Stocks initially cheered the announcement on Sunday by U.S. senators of around $1 trillion in proposed infrastructure stimulus. A rebound in corporate profits also bolstered the case for owning stocks, even as markets stand near records and economic growth is expected to slow.
Those factors helped push the S&P 500 index to a near all-time high on Monday morning, but the benchmark basket ultimately retreated to lose 8.1 points, or 0.18%, to 4,387.16
The Dow Jones Industrial Average fell 97.31 points, or 0.28%, to 34,838.16, and the Nasdaq Composite added 8.39 points, or 0.06%, to 14,681.07.
The MSCI world equity index, which tracks shares in 49 countries, gained 0.37%.
"The Delta variant still represents the most immediate threat to the outlook," JPMorgan market strategists wrote in a note on Monday.
But the bank's outlook cited a surprise decline in British and European COVID-19 cases and positive second quarter economic data from the United States and Europe: "Constructive news last week on Delta and growth trims downside risks."
The risks were not lost on other markets, including in energy.
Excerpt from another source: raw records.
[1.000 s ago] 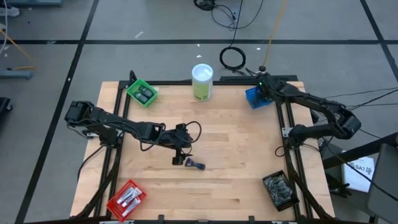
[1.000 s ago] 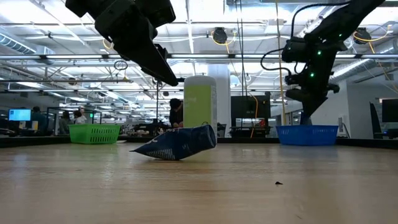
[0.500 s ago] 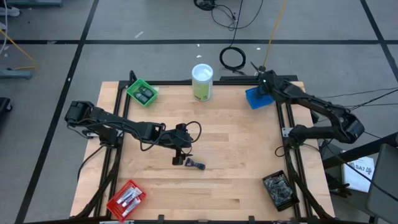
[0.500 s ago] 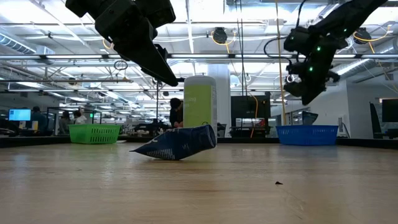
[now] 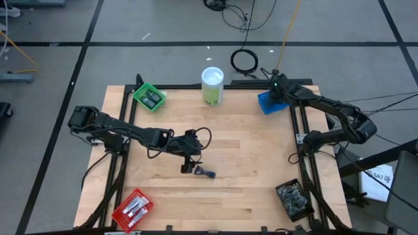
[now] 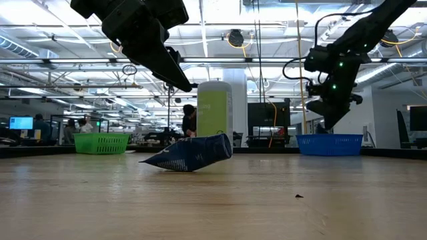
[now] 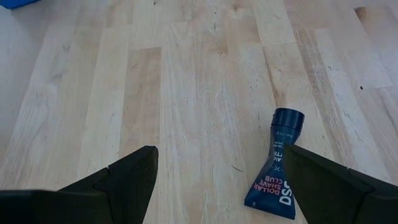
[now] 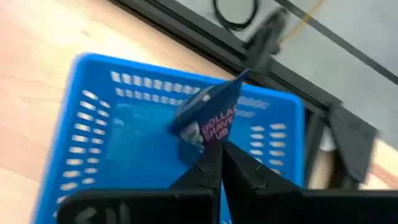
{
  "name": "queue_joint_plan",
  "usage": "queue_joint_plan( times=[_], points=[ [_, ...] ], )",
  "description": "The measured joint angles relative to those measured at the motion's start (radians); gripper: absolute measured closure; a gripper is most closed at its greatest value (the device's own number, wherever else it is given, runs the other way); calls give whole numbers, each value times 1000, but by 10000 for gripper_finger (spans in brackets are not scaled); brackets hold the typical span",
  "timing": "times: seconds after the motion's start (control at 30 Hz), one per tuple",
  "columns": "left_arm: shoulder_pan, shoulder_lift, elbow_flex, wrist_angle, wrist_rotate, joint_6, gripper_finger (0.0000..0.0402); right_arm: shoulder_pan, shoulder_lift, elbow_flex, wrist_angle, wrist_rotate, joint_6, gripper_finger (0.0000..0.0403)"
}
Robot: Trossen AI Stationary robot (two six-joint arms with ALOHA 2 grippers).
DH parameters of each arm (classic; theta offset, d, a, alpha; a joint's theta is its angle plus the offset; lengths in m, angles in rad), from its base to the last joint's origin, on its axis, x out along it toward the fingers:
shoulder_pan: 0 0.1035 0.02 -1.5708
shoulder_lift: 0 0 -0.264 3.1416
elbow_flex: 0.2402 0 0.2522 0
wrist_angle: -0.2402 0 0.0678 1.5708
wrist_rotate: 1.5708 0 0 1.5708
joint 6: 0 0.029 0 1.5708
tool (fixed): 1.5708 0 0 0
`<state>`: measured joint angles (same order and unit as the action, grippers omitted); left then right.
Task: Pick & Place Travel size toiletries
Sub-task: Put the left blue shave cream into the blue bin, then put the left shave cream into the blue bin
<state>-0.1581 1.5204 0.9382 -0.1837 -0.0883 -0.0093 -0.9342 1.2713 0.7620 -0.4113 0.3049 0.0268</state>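
Right gripper (image 8: 219, 163) upper right of high view, over blue bin (image 8: 99, 155), jaws clenched on tube (image 8: 208, 118). Risk: tube pinched only at crimped tail, could swing and catch bin rim on release. Left gripper (image 7: 214, 180) mid-frame, jaws spread wide, hovering over second tube (image 7: 277, 165) lying on surface (image 7: 186, 93); tube near one finger, could get nudged. Versus half second back: right gripper dipped lower toward bin; left unchanged.

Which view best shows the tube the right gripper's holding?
Right wrist view: the blue tube hangs from the shut right gripper above the blue bin. High and low views show only the arm there; the left wrist view misses it.
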Motion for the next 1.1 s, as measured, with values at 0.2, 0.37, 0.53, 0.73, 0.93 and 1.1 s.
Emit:
queue_joint_plan(
  times=[0.2, 0.37, 0.53, 0.73, 0.93, 1.1],
  points=[
    [0, 0, 0, 0, 0, 0, 66, 37, 0, 0, 75, -40, -43, 403],
    [0, 0, 0, 1, 0, 0, 66, 61, -21, 0, 123, -46, -38, 403],
    [0, 0, 0, 2, 0, 0, 66, 105, -53, 0, 140, -57, -15, 403],
    [0, 0, 0, -15, 7, 1, 66, 182, -131, 0, 251, -322, -10, 403],
    [-2, 54, 1, -3, 68, 26, 66, 293, -215, 0, 441, -540, 28, 396],
    [-8, 162, 0, 14, 71, 56, 66, 418, -237, 1, 577, -653, 67, 343]
  ],
)
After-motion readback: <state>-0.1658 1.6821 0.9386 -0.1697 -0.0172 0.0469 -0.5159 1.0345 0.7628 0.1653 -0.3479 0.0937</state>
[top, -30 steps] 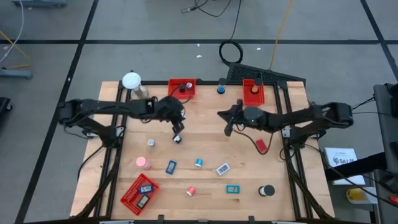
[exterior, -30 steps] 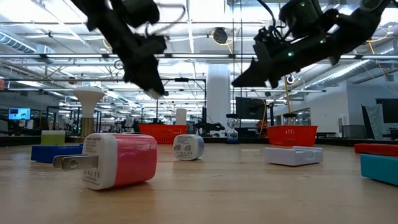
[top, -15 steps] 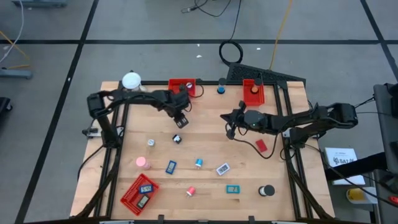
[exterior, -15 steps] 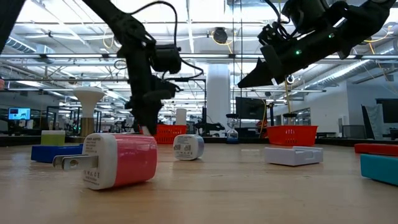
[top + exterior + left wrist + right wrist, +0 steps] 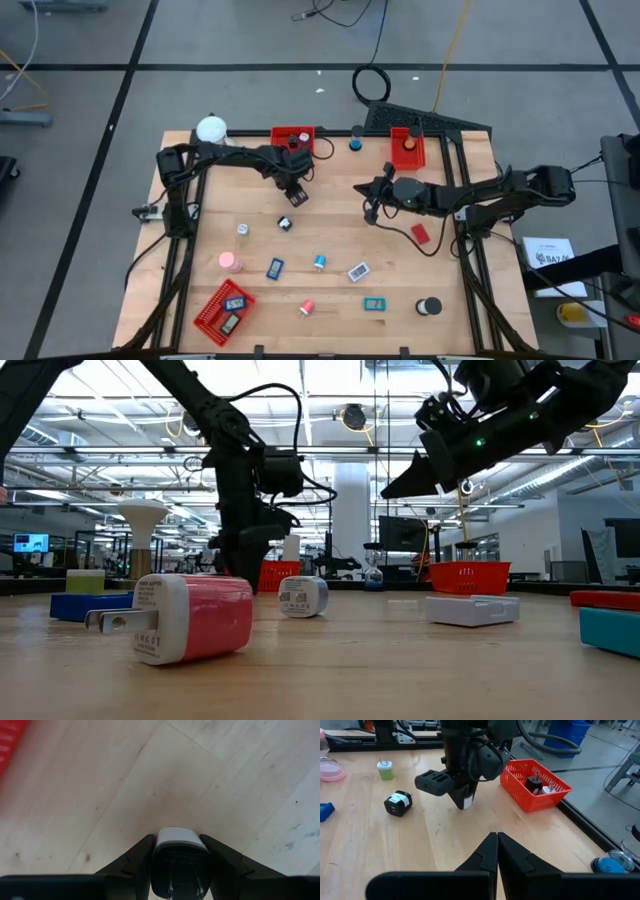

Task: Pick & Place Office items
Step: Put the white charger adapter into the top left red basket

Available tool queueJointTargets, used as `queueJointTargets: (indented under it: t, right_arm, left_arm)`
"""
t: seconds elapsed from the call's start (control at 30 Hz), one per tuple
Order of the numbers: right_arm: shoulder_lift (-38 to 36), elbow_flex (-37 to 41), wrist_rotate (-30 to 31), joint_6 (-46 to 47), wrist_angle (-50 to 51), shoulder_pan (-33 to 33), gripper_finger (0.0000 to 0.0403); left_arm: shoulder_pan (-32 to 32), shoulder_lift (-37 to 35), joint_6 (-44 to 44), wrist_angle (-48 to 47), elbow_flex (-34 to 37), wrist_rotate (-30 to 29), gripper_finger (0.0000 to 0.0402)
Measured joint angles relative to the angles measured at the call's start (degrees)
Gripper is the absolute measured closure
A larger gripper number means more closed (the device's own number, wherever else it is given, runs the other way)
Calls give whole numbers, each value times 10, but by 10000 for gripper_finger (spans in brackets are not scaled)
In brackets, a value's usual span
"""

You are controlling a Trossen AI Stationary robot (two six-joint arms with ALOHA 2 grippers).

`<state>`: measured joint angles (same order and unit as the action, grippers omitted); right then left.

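Observation:
My left gripper [image 5: 296,192] hangs low over the table's far half, just near of the far red tray [image 5: 292,140], shut on a small black-and-white plug adapter [image 5: 179,851]. The right wrist view shows the adapter [image 5: 466,800] at the fingers' lower end, close above the wood. My right gripper [image 5: 369,207] is shut and empty, raised over the table's right middle. Other office items lie loose: a black cube [image 5: 283,223], a pink charger [image 5: 229,262], a blue piece [image 5: 274,268], a blue roll [image 5: 319,262], a white piece [image 5: 358,271] and a red flat piece [image 5: 419,233]. My left gripper pinches the adapter between its two fingers [image 5: 137,857], one on each side of the black body; the white end [image 5: 179,838] sticks out past the fingertips. The fingers come from above, pointing down. Whether the white end touches the wood, I cannot tell.
A second red tray [image 5: 407,147] stands at the far right, and a third [image 5: 224,310] lies at the near left with items in it. A white ball on a stand [image 5: 212,130] is at the far left corner. Bare wood lies between the two grippers.
My left gripper, still shut on the adapter, has moved toward the table's far edge and the far red tray, and has come down from high above the table to just over the wood. Its arm has swung round behind it.

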<state>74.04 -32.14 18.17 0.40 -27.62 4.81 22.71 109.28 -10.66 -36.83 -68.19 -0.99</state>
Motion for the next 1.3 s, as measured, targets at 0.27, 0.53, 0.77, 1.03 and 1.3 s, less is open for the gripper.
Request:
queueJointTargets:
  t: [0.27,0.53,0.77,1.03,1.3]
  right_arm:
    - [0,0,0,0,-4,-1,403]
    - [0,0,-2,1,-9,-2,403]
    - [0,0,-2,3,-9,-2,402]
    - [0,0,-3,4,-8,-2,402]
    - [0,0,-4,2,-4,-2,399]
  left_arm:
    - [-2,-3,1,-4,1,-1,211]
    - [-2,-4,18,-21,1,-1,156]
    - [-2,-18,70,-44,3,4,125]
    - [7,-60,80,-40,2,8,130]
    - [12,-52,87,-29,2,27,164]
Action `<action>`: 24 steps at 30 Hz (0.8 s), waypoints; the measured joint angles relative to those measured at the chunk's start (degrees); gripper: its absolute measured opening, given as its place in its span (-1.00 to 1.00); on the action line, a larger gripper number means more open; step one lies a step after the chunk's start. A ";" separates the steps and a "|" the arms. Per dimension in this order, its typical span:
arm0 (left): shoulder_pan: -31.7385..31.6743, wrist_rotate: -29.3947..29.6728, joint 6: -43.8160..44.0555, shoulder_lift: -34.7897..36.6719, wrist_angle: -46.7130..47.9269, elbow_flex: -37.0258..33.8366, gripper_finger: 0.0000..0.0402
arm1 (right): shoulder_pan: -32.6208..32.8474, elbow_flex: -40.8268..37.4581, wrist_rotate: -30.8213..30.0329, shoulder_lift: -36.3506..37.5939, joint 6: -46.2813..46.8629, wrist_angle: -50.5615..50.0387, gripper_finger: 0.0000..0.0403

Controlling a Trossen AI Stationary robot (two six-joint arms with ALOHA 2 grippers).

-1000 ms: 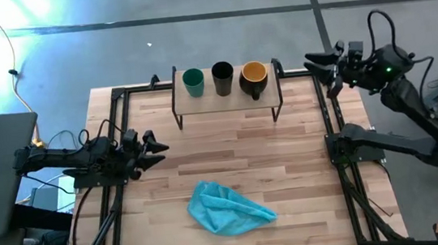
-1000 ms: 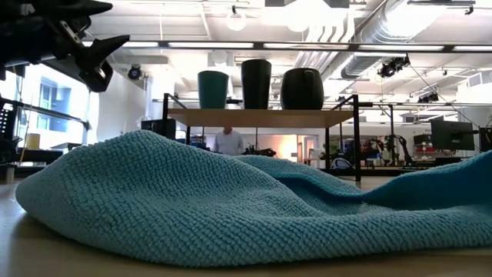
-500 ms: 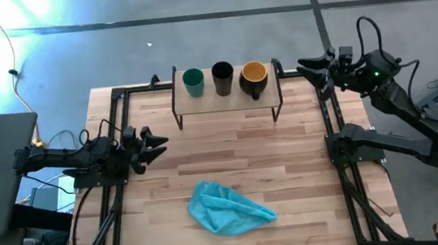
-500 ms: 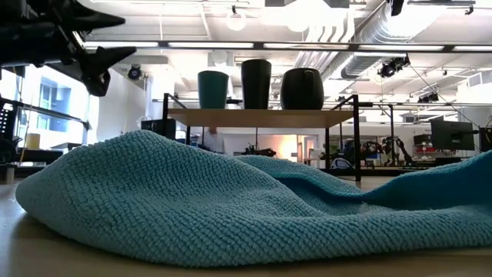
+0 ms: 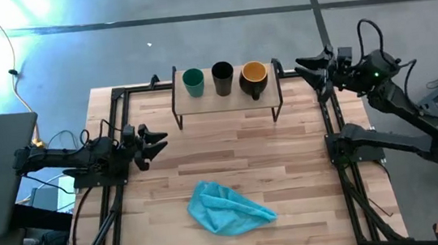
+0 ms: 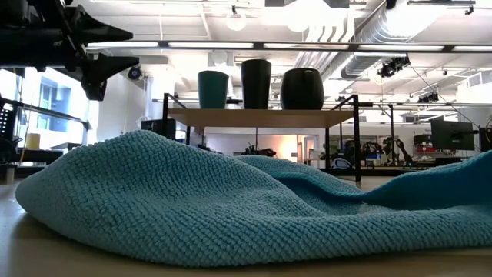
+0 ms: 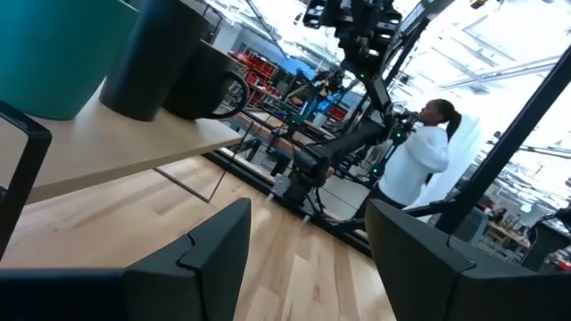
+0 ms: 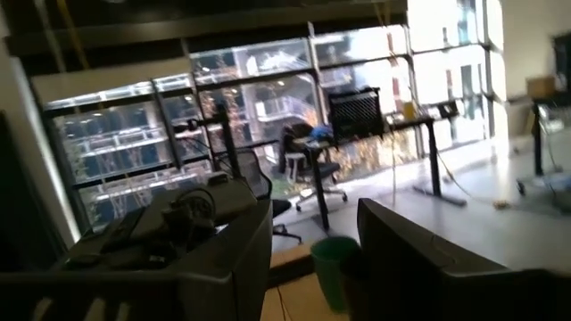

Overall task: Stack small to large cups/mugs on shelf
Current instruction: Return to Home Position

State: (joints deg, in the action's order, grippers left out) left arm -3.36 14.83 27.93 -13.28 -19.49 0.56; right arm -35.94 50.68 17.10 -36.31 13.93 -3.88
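Observation:
Three vessels stand side by side on their bases on the shelf (image 5: 227, 99) at the table's far side: a small green cup (image 5: 193, 81), a taller black cup (image 5: 223, 76), and a dark mug (image 5: 253, 77) with an orange inside. The low view shows the same row: green cup (image 6: 213, 88), black cup (image 6: 256, 83), mug (image 6: 301, 88). My left gripper (image 5: 158, 139) hovers open at the table's left, pointing toward the shelf. My right gripper (image 5: 305, 71) hovers open just right of the shelf, level with the mug.
A crumpled blue cloth (image 5: 230, 209) lies on the tabletop near the front edge and fills the low view's foreground (image 6: 231, 208). Bare wood lies between cloth and shelf. Black frame rails (image 5: 119, 100) border the table. A person in white (image 7: 419, 152) stands beyond the table's right side.
My left gripper has swung its fingers toward the far edge and the shelf, and in the low view they have come up from a downward slant to about level. My right gripper has come slightly lower and nearer the shelf. Both stay open. The cups have not moved.

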 joint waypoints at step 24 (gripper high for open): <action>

Oil prices tumbled about 3% on Monday as weak economic data from China and the U.S., the world's top oil consumers, and higher crude output from OPEC producers stoked fears of weakness in oil demand and oversupply.
Brent settled at $72.89 a barrel, down 3.3% on the day, while U.S. crude fell 3.6% to $71.26 per barrel and .
U.S. manufacturing continued to grow in July, though the pace slowed for the second straight month as spending rotates back to services from goods and shortages of raw materials persist.
Factories around the world are suffering from supply bottlenecks, which sent prices skyrocketing in July, while a new wave of coronavirus infections in Asia demonstrated the fragile nature of the global recovery.
Treasuries Benchmark 10-year notes last rose 18/32 in price to yield 1.1806%, but were still down from 1.239% late on Friday and continuing a multi-month decline.
Negatively interpreting lower Treasury yields, however, could be a mistake, according to Morgan Stanley strategist Guneet Dhingra.
"Investors are fitting a narrative of excessive pessimism to lower yields," Dhingra wrote in a note on Sunday, noting low hospitalizations in Britain from the Delta variant, "suggesting overstated downside risks from COVID-19."